The invasion of Ukraine has shone a light on dirty money in the UK, much of which is banked in property. Could the government’s new economic crime law be the “silver bullet” needed to clean up our act?
The government said new measures introduced by the act will “tackle corrupt elites”, with a focus on Russian oligarchs with links to the Kremlin who launder their cash through London property. However, there is another aspect of the bill that will help the wider housing market, particularly leaseholders.
The Economic Crime (Transparency and Enforcement) Act will introduce a new register of overseas entities, requiring foreign owners of property to declare their identity. Companies who refuse to reveal their ultimate owners will face restrictions on selling the properties and rule-breakers could be fined up to £2,500 a day or face up to five years in prison.

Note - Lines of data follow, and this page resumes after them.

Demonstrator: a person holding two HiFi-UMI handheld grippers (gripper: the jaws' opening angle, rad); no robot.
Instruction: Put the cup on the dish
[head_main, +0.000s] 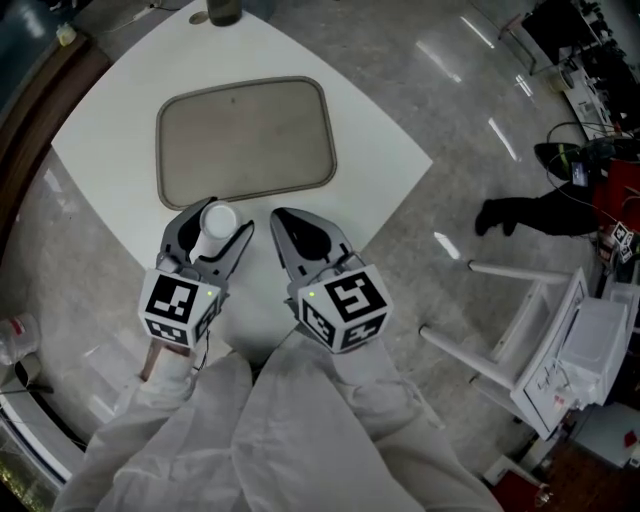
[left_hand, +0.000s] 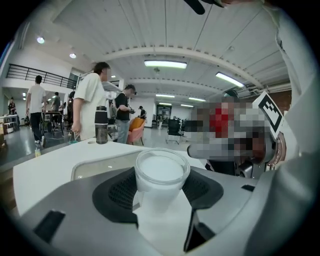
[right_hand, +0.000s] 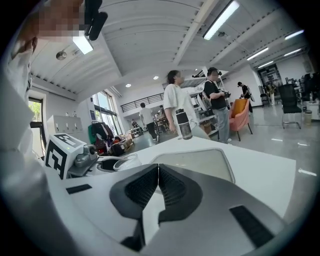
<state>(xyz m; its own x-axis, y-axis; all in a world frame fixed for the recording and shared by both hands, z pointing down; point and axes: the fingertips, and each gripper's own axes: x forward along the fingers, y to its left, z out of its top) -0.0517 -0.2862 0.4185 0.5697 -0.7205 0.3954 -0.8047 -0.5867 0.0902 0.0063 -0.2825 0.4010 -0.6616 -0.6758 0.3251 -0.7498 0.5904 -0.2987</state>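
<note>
A small clear cup (head_main: 218, 221) with a white inside stands upright between the jaws of my left gripper (head_main: 222, 218), just short of the near edge of the grey-beige tray-like dish (head_main: 245, 140). In the left gripper view both black pads (left_hand: 117, 190) press on the cup (left_hand: 161, 172), with the dish (left_hand: 92, 167) behind it. My right gripper (head_main: 285, 218) is beside it on the right, shut with nothing in it. Its pads (right_hand: 172, 185) meet in the right gripper view, and the dish (right_hand: 195, 162) lies ahead.
The white table (head_main: 370, 150) has a corner pointing right and an edge close to my body. A dark bottle (head_main: 224, 10) stands at its far edge beyond the dish. White furniture (head_main: 540, 340) and a person's dark legs (head_main: 530, 215) are on the floor at right.
</note>
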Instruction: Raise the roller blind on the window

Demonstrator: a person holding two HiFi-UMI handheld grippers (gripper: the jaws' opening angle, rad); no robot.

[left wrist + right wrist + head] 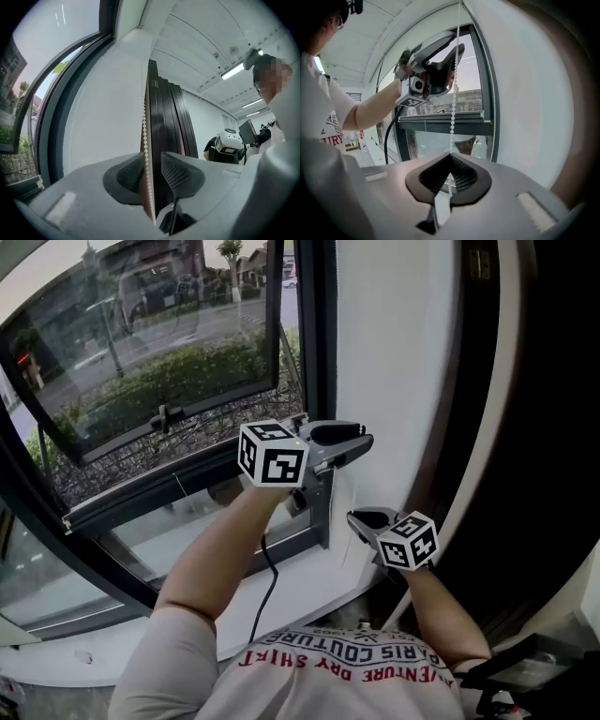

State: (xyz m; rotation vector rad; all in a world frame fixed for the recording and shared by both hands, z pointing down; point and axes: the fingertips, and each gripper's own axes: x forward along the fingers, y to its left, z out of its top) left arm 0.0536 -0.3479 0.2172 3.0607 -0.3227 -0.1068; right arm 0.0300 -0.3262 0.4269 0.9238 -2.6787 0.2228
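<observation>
Bead chain (453,93) pinched by right gripper (450,176), loose between left gripper's (152,171) fingers (176,172)

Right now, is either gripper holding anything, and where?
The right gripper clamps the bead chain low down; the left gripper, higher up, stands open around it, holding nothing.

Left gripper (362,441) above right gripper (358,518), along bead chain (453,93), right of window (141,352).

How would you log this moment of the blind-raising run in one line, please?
left gripper: open, bead chain between jaws, not pressed | right gripper: shut on bead chain, lower down | next, likely: left closes on chain
</observation>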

Such a register was first announced by David Cameron, the former prime minister, but the bill was rushed through parliament after the invasion of Ukraine and it received royal assent last week. Any overseas companies selling property in the UK will have to reveal their owners from February 28, 2022, and existing foreign firms will have up to six months to provide this information.
The good news is that, in time, potentially hundreds of thousands of leaseholders will finally know who owns the freehold to their homes — and will be able to confront them over unfair lease terms, such as doubling ground rents, or potentially buy their freehold and truly own their own homes.
Corporate freeholders are often based offshore and hide behind complicated anonymous company structures. For years, housebuilders have been selling the freehold of the homes they have built to such “professional” freeholders or private equity firms, who treat charges imposed on leaseholders as a steady income stream.
The anonymity provided by offshore firms makes it almost impossible for leaseholders to communicate directly with their freeholders, who only get in touch to cash in through a process that Bill Esterson, the shadow business and industrial strategy minister, once described as “legalised extortion”.
Mary-Anne Bowring, the group managing director at Ringley, a property management company, says the bill is particularly important “so those can be held responsible for cladding remediation and fire safety changes”.